King’s Royal Journey

The Kingdom of X is famous for its unusual road network. In this kingdom, the road planning is such that any two cities have at most one simple path that does not go through the capital. Although no one knows the reason behind this design, it is believed to have helped the king concentrate power and secure the city‐state.

One day, the king decides to tour all the cities. One day before the tour begins, she announces the good news over the radio. The enthusiastic citizens eagerly prepare to welcome her.

The king can visit one city per day, and she starts her journey at the capital on day \(1\). For every day after, from her current city she randomly and with equal probability chooses one of the directly connected cities that she has not visited before to travel to. If there is no such city, she immediately backtracks along the road she came by (using a portal that consumes no time) and repeats the process.
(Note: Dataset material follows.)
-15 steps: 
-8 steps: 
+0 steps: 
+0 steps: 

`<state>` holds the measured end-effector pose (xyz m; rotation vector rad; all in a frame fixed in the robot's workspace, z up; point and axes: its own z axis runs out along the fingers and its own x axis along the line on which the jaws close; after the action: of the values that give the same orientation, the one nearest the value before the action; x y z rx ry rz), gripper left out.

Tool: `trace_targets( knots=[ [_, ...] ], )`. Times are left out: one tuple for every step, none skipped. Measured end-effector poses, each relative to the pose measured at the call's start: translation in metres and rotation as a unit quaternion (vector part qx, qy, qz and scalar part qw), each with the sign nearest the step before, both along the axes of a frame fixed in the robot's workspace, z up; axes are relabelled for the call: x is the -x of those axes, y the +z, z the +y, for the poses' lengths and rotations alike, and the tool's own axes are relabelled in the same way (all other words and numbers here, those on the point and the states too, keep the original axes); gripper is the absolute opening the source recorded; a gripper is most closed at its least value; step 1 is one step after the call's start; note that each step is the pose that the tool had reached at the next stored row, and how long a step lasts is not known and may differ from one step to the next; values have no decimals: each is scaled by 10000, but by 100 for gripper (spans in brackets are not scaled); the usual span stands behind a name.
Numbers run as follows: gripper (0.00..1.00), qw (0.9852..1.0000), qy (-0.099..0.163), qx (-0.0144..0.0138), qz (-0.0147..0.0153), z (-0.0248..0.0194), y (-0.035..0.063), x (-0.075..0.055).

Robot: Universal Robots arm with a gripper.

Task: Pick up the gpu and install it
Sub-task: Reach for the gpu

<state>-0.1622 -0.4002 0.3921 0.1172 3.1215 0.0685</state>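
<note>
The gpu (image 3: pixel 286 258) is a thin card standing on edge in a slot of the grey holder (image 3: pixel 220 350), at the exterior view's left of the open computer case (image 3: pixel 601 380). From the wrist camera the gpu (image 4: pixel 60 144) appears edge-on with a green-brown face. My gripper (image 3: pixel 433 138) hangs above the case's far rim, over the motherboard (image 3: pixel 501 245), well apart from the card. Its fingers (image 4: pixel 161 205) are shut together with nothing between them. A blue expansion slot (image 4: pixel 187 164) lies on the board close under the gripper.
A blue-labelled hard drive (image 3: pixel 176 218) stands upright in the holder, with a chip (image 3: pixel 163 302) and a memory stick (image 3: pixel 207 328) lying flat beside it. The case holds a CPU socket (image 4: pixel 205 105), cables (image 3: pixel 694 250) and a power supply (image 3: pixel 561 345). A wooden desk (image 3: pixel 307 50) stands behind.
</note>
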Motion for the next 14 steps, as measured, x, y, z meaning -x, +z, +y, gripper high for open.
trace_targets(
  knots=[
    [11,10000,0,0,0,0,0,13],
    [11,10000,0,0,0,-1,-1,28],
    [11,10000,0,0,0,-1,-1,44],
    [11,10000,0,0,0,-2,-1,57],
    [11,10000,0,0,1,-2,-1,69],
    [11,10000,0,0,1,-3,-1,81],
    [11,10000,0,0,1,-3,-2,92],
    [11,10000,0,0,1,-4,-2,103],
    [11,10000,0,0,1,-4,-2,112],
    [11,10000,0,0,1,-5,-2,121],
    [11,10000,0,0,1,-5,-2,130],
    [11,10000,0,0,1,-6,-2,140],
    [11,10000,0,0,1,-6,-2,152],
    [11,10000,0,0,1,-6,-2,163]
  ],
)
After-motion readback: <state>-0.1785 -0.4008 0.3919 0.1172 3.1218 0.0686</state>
The citizens of the kingdom are curious: what is the expected day (with the capital visit counted as day \(1\), and each new visit adds \(1\)) on which the king will first arrive in their city? Report your answer modulo \(998244353\).

Note: It is guaranteed that the graph formed by the cities is connected and does not contain self-loops or multiple edges. The capital is numbered \(1\).

inputFormat

The first line contains two integers \(n\) and \(m\) (\(1 \leq n \leq 2\times10^5\), \(n-1 \leq m \leq 2\times10^5\)), representing the number of cities and the number of roads, respectively.

Each of the following \(m\) lines contains two integers \(u\) and \(v\) (\(1 \le u,v \le n\)) indicating that there is an undirected road between cities \(u\) and \(v\).

outputFormat

Output \(n\) integers separated by spaces, where the \(i\)-th integer is the expected day on which the king first visits city \(i\), modulo \(998244353\).

Note: The expected value is a rational number. You should output this value modulo \(998244353\) using modular arithmetic (in particular, use the modular inverse for any division operations). For example, an expected day of \(\frac{5}{2}\) should be output as \(5 \times 2^{-1} \bmod 998244353\).

sample

3 2
1 2
1 3

1 2 2